3.4.1 Biochemical Biomarkers for Anticholinesterase Contaminants
Potential biomarkers used to monitor anticholinesterase exposure in birds include determination of cholinesterase (Santos et al. 2016) and carboxylesterase activity (Barr and Needham 2002), assessment of oxidative stress (Henry et al. 2015), and lactate dehydrogenase activity (Barata et al. 2010). However, application of suitable biochemical biomarkers depends on prior knowledge of species-specific and age-related reference and threshold values to identify stress-mediated responses from natural background variation (Domingues et al. 2015; Santos et al. 2019). A dose-dependent decrease in liver carboxylesterase activity was found following exposure to malathion, parathion, and trichlorfon in the range 0.125–2 mM for 48 hrs in Japanese quail (Abass 2014). Similar findings were observed in chlorpyrifos-treated Japanese quail by Narvaez and coworkers (2016). In a recent study, Ćupić Miladinović and coworkers (2018) observed that following chlorpyrifos (CPF) exposure, there was an increased accumulation of ROS in brain cells of Japanese quail (Coturnix japonica), supporting generation of oxidative stress.
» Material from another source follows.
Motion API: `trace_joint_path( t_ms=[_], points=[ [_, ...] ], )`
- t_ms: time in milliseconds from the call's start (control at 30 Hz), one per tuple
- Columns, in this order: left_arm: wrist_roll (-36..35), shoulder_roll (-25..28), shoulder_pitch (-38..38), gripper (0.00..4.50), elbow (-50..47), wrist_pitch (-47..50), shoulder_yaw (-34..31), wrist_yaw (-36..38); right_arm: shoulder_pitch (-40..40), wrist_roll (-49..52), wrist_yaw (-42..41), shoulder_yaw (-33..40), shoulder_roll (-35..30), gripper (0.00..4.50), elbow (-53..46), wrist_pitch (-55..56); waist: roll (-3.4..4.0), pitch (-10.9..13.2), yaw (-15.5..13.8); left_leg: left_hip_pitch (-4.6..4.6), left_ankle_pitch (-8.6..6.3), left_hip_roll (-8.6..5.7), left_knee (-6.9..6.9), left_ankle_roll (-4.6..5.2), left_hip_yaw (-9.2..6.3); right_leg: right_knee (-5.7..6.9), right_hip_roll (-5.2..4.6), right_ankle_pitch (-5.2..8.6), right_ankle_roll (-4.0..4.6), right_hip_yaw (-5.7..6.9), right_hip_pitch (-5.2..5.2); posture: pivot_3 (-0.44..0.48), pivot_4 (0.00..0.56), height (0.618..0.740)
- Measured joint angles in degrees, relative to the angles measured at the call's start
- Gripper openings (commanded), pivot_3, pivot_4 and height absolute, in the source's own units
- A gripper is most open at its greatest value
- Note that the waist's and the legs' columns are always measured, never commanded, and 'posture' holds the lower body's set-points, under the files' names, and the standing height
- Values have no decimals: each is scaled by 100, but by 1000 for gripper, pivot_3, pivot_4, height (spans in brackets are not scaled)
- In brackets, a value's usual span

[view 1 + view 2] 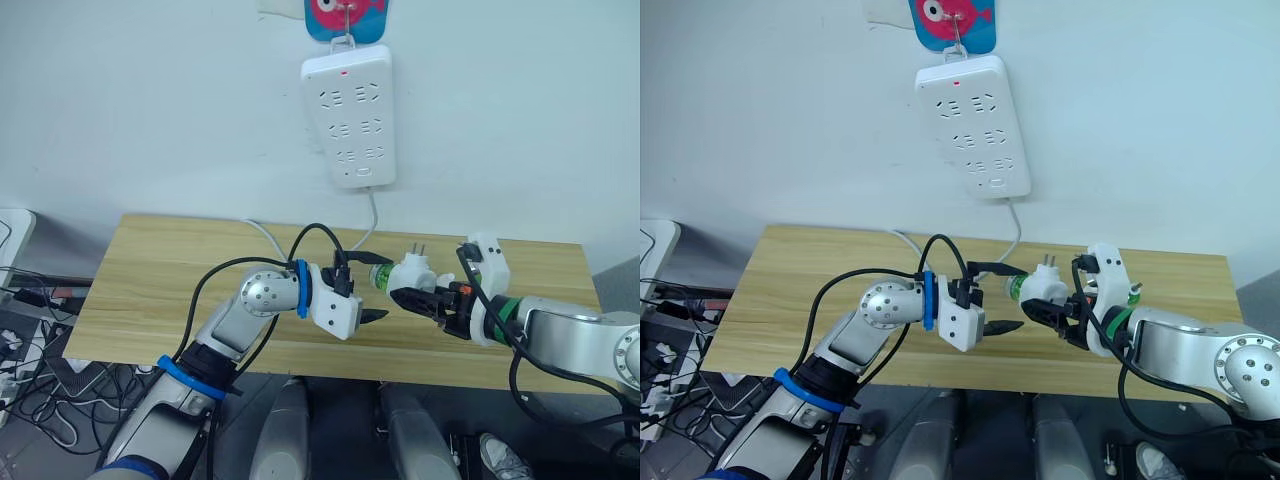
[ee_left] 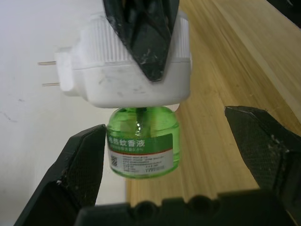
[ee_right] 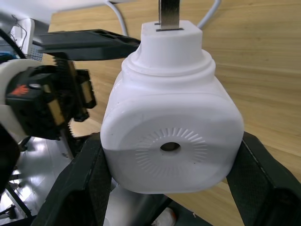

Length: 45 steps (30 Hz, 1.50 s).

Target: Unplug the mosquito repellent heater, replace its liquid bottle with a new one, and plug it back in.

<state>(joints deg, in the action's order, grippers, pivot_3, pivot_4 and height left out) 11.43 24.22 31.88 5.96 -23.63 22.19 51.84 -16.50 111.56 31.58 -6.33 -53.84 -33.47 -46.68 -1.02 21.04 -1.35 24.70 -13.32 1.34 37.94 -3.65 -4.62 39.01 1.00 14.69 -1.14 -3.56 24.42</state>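
Heater's off the wall, bottle swap coming up!
Right tool (image 1: 425, 300) clenches the mosquito repellent heater (image 1: 412, 272) above the counter (image 1: 150, 290); left tool (image 2: 176, 155) gapes, released, around its liquid bottle (image 2: 142, 141). An off-centre pinch could slip; the power strip (image 1: 350, 115) waits beyond.

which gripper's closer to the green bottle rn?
Left. The left gripper is open with its fingers either side of the green bottle; the right gripper clamps the heater above it.

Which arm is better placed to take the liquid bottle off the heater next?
Left. The left gripper is open around the liquid bottle, while the right gripper is shut on the mosquito repellent heater, holding it over the table.
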Motion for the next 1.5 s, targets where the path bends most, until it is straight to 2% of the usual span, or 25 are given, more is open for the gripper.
trace_joint_path(
  t_ms=[233, 333, 500, 533, 733, 867, 900, 1067, 1200, 1400, 1500],
  points=[
    [101, -41, 108, 4500, 193, -192, 10, -127, 1, 0, -6, -56, -11, 2952, 0, 5, 0, 0, -1, 0, 0, 0, 0, 0, -1, 0, 0, -1, 1, 1, 0, 124, 338, 740],
    [101, -51, 193, 3934, 276, -224, 10, -130, 1, 0, -6, -59, -11, 2952, 0, 5, 0, 0, 2, 0, 0, 0, 0, 1, 0, 0, 0, -1, 1, 0, 0, 124, 338, 740],
    [102, -49, 201, 2384, 336, -217, 58, -111, 0, 1, -4, -70, -8, 2952, 0, 3, 0, 0, 3, 0, 0, 0, -1, 1, -1, 0, 0, -1, 1, 1, 0, 124, 338, 740],
    [104, -44, 203, 2219, 337, -217, 68, -108, 1, 1, -3, -77, -8, 2952, 1, 3, 0, 0, 3, 0, 0, 0, -1, 1, -1, 0, 0, -1, 1, 0, 0, 123, 336, 740],
    [104, -41, 217, 2218, 352, -211, 83, -114, 1, 1, 26, -82, 11, 2952, 1, 7, 0, 0, 4, 0, 0, 0, 0, 1, -1, 0, 0, -1, 1, 1, 0, 124, 336, 740],
    [103, -90, 225, 2218, 389, -163, 94, -121, -32, 1, 6, -78, 49, 4316, 1, 22, 0, 0, 4, 0, 0, 0, 0, 1, -1, 0, 0, -1, 1, 0, 0, 121, 335, 740],
    [102, -122, 225, 2218, 400, -151, 95, -121, -36, 2, -27, -71, 48, 4463, -1, 32, 0, 0, 2, 0, 0, -1, 0, 1, -1, 0, 0, -1, 1, 2, 0, 115, 334, 740],
    [-71, -243, 195, 2218, 412, 51, 74, -130, 157, 2, -245, 139, -425, 4463, -276, 134, 3, -1, -3, 4, 0, -3, -1, 1, -3, 0, -2, 0, 1, 3, 1, 102, 333, 740],
    [-774, -488, -74, 2218, 409, 601, -98, -15, 745, 4, -435, 562, -1090, 4463, -941, 410, 0, -5, 8, 6, 0, -1, -1, 1, -7, -2, -4, 0, 1, 8, 0, 81, 330, 740],
    [-1829, -934, -459, 2218, 276, 1733, -453, 13, 1367, 8, -25, 1003, -1029, 4463, -2039, 1382, -2, -7, 62, 4, 3, 1, 4, -3, -8, 2, -2, 15, -25, 9, 0, 41, 320, 740],
    [-2217, -1135, -625, 2218, 19, 2201, -626, -77, 1639, -322, 167, 1013, -683, 4463, -2389, 1556, -8, -19, 86, 4, 5, -1, 4, -6, -9, -1, -2, 16, -27, 9, -3, 32, 315, 740]
  ],
)
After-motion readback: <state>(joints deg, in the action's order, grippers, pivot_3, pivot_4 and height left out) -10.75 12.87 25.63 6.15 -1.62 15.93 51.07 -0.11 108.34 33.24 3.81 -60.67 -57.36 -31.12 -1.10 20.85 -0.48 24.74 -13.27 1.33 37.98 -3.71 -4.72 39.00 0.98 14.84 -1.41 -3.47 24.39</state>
They have also reported the alteration of several oxidative stress-related parameters such as increased concentration of malondialdehyde (MDA), glutathione (GSH), nitrite (NO2−), and hydrogen peroxide (H2O2)] and increased activity of antioxidative enzymes like superoxide dismutase (SOD) and myeloperoxidase (MPO).
3.4.2 Neurotoxic Effect
As discussed, organophosphates and carbamates are well known for inducing cholinergic overstimulation (neurotoxic effect) by inhibiting acetylcholinesterase activity which leads to collection of acetylcholine at nerve terminals (Fig. 3.2) and neuromuscular juncture overstimulating nicotinic and muscarinic receptors (Walker and Thompson 1991; Walker 2003; Testai et al. 2010; Ivanović et al. 2016). Brain acetylcholinesterase is a potential biomarker for monitoring the degree of exposure to anticholinesterase agents and thus assessing the effect of these pesticides on bird population (Busby et al. 1983; Smith et al. 1995; Timchalk 2010; Villar et al. 2010). The anticholinesterase-degrading enzymes were found in reduced level in birds which may be responsible for higher sensitivity of birds to anticholinesterase pesticides than other vertebrates (Parker and Goldstein 2000). However, plasma acetylcholinesterase activity may also be considered as a promising indicator of the central nervous cholinergic status (Oropesa et al. 2013). Studies suggest that in brain of birds, greater than 50% inhibition of cholinesterase activity may lead to death (Ludke et al. 1975; Mineau et al. 2001; Mohammad et al. 2008). In contrast to organophosphate poisoning, post-mortem reactivation of cholinesterase may provide false-negative results in cases of carbamate poisoning (Smith et al. 1995). The reactivation of carbamylated cholinesterase is dependent on the duration and the temperature at which the carcass remained in the field and would therefore help in masking carbamate poisoning (Smith et al. 1995). Secondary symptoms may occur in some organophosphate poisoning called organophosphate-induced delayed neuropathy (OPIDN) in which the target enzyme is brain neuropathy target esterase (NTE), manifested by limb immobility of exposed individual (Lotti and Moretto 2005). OPIDN is symbolized by the demyelination of neurons and paralysis which can be noticed after 20–25 days following single or recurrent exposure(s) (Grue et al. 1997). Neurotoxic effect of organophosphate may also be mediated through oxidative damage by producing reactive nitrogen species [such as nitric oxide (NO•) and nitrogen dioxide (NO2)]. Excess (NO•) acts as a neurotoxin-promoting neurodegenerative disorders (Di Meo et al. 2016).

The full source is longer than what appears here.